> ABOUT THIS EXERCISE: Your answer must be the lines from the first one in the material through the line with "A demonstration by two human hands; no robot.", retyped exactly and with no pictures.

> DATASET EXTRACT:
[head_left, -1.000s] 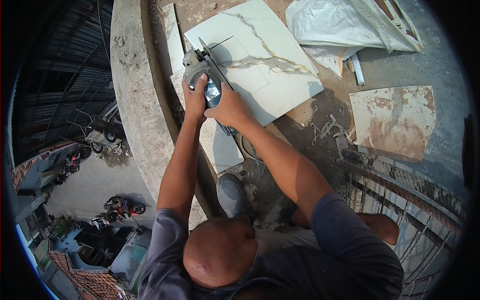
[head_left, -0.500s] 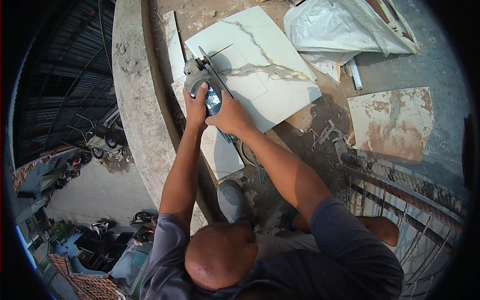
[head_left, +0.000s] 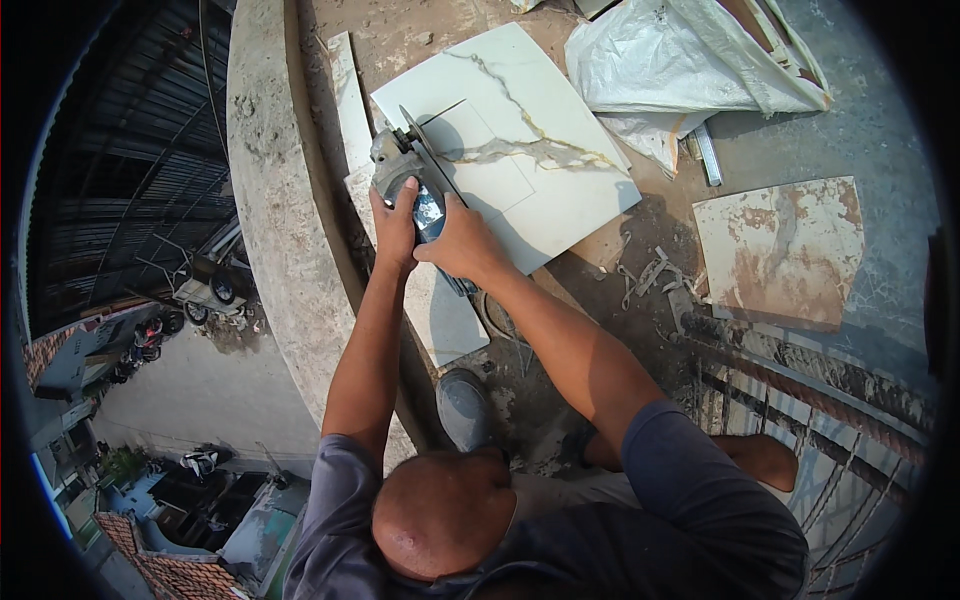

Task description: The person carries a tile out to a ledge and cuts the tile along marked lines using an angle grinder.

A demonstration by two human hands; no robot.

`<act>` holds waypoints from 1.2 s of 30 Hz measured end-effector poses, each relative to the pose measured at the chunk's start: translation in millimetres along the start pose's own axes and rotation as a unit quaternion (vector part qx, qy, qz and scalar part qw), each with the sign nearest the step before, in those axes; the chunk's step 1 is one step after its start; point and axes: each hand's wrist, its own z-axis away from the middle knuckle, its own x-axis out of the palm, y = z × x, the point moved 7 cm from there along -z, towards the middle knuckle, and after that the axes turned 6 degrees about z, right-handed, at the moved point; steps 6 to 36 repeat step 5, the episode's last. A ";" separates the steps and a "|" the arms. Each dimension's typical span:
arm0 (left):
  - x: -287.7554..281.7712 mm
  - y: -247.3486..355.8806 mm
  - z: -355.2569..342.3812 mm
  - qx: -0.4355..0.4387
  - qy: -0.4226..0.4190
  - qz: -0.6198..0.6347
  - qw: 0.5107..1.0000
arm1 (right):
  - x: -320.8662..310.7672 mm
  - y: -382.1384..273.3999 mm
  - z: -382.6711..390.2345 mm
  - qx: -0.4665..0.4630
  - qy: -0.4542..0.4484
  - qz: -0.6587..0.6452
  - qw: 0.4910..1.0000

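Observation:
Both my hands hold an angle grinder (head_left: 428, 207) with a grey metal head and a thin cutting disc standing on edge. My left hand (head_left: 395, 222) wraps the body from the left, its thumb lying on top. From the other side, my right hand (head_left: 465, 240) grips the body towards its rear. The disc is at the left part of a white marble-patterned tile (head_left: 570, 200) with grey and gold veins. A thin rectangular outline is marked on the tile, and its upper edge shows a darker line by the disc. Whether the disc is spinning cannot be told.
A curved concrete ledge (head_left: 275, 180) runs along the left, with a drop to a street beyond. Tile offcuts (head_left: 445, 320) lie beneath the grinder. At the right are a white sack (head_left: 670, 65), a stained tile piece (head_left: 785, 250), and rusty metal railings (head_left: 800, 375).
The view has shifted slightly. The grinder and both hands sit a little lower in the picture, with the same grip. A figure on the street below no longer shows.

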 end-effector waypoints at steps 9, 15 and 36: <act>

> PROBLEM SOLUTION:
[head_left, -1.000s] 
[head_left, -0.500s] 
[head_left, +0.000s] 

Task description: The person carries a tile out to a ledge and cuts the tile along marked lines using an angle grinder.

A demonstration by two human hands; no robot.

The required output has now been supplied.